**Exercise:** Below are the entries; return every line among them that holds the word "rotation".

[Records contained in a dataset]
******

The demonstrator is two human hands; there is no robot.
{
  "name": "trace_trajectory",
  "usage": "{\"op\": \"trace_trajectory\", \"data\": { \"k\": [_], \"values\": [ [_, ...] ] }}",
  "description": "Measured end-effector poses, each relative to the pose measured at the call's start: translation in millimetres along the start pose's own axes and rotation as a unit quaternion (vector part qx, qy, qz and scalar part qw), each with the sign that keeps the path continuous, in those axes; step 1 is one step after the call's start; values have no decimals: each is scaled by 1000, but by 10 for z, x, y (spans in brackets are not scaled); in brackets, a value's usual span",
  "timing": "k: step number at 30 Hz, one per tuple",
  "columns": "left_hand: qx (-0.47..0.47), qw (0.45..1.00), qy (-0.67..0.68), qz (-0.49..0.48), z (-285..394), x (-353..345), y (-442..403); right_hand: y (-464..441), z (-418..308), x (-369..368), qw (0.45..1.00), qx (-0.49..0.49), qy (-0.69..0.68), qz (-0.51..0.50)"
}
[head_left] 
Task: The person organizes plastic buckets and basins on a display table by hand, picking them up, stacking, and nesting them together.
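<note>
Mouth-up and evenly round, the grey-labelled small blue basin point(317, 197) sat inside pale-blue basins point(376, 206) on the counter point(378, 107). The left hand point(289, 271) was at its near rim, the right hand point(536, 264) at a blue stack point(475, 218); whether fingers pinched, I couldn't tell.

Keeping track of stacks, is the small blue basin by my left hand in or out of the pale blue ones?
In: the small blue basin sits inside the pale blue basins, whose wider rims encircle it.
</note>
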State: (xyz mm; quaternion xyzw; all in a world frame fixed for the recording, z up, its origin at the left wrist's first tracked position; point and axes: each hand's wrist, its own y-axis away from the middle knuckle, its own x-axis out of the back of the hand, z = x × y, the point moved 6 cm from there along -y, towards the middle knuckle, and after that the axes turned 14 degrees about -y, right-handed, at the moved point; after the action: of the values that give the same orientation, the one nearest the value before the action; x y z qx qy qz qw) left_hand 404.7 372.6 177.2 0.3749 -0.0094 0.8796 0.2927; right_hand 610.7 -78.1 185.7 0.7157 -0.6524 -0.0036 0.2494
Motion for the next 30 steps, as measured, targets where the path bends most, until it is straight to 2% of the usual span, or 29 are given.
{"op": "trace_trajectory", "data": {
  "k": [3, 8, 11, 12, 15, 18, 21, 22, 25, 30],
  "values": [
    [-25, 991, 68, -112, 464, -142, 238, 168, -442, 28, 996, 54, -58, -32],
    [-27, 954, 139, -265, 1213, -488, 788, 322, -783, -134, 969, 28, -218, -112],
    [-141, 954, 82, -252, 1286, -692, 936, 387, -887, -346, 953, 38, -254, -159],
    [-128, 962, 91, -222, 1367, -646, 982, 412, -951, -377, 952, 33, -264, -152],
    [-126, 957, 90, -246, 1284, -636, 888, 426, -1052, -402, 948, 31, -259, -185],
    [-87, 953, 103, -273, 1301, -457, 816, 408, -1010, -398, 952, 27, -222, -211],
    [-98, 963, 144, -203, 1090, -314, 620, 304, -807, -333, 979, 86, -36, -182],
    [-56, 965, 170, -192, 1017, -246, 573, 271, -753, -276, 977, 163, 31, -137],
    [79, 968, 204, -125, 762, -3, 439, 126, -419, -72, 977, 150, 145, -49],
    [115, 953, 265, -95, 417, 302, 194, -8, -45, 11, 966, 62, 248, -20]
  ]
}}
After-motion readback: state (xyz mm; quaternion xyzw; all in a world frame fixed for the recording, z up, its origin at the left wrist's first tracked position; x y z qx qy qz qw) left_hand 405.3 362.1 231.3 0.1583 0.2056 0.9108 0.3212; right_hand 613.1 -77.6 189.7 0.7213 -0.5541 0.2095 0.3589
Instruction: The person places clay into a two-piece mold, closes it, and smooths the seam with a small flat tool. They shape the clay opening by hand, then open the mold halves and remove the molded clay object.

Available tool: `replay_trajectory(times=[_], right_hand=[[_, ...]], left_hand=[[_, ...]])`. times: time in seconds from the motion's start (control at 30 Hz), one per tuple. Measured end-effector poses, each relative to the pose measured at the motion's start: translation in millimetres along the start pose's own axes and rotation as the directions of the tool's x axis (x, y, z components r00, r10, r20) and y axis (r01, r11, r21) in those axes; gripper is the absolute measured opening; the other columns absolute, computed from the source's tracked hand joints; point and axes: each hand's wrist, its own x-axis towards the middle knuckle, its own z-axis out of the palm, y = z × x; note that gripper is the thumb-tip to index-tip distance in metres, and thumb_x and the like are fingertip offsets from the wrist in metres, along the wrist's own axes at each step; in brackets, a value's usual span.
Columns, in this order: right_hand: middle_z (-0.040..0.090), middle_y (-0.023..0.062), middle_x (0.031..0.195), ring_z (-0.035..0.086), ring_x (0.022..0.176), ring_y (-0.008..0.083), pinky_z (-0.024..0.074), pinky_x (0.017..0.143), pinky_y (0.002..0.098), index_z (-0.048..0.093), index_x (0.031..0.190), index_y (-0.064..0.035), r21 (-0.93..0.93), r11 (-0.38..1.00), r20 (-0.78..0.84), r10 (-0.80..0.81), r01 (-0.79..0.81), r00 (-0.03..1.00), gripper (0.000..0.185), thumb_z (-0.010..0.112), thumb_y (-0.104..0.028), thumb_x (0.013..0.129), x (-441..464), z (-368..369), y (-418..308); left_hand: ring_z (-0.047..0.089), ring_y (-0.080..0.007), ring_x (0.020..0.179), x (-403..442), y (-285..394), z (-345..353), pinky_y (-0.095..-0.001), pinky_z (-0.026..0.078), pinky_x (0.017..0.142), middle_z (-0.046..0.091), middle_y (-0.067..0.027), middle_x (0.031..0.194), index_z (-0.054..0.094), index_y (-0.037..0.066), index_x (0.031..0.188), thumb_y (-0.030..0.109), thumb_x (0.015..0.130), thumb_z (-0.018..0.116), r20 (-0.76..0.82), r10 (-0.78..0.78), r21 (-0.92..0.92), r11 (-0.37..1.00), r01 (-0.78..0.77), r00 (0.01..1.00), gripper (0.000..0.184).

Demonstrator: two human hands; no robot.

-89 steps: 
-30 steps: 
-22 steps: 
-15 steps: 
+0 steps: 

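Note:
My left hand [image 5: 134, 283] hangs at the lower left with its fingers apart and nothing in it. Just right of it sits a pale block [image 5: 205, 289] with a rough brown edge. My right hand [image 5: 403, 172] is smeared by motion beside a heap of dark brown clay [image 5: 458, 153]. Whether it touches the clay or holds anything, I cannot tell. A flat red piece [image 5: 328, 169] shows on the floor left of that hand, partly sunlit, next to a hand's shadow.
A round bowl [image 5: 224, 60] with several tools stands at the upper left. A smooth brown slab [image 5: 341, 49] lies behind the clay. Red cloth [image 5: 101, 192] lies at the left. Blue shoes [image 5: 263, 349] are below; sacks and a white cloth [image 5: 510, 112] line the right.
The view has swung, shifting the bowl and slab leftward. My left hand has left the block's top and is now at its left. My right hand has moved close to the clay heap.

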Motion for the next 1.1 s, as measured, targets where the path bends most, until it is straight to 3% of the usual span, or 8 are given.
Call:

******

**Response:**
  "description": "Measured end-effector poses, each relative to the pose measured at the call's start: translation in millimetres along the start pose's own axes and rotation as a unit quaternion (vector part qx, qy, qz and scalar part qw), each with the sign that keeps the path continuous, in those axes; step 1 is one step after the call's start; values have no decimals: each is scaled by 1000, but by 10 for z, x, y (spans in brackets are not scaled); in brackets, a value's usual span",
Available tool: `replay_trajectory(times=[_], right_hand=[[_, ...]], left_hand=[[_, ...]])`. times: time in seconds from the motion's start (control at 30 Hz), one per tuple. Measured end-effector poses, each relative to the pose measured at the motion's start: translation in millimetres along the start pose's own axes and rotation as the directions of the tool's x axis (x, y, z components r00, r10, r20) and y axis (r01, r11, r21) in those axes; gripper is the absolute measured opening; the other columns absolute, computed from the source's tracked hand joints; point and axes: each hand's wrist, its own x-axis towards the middle knuckle, its own z-axis out of the palm, y = z × x; note that gripper is the thumb-tip to index-tip distance in metres, and thumb_x and the like are fingertip offsets from the wrist in metres, along the wrist's own axes at each step; in brackets, a value's usual span.

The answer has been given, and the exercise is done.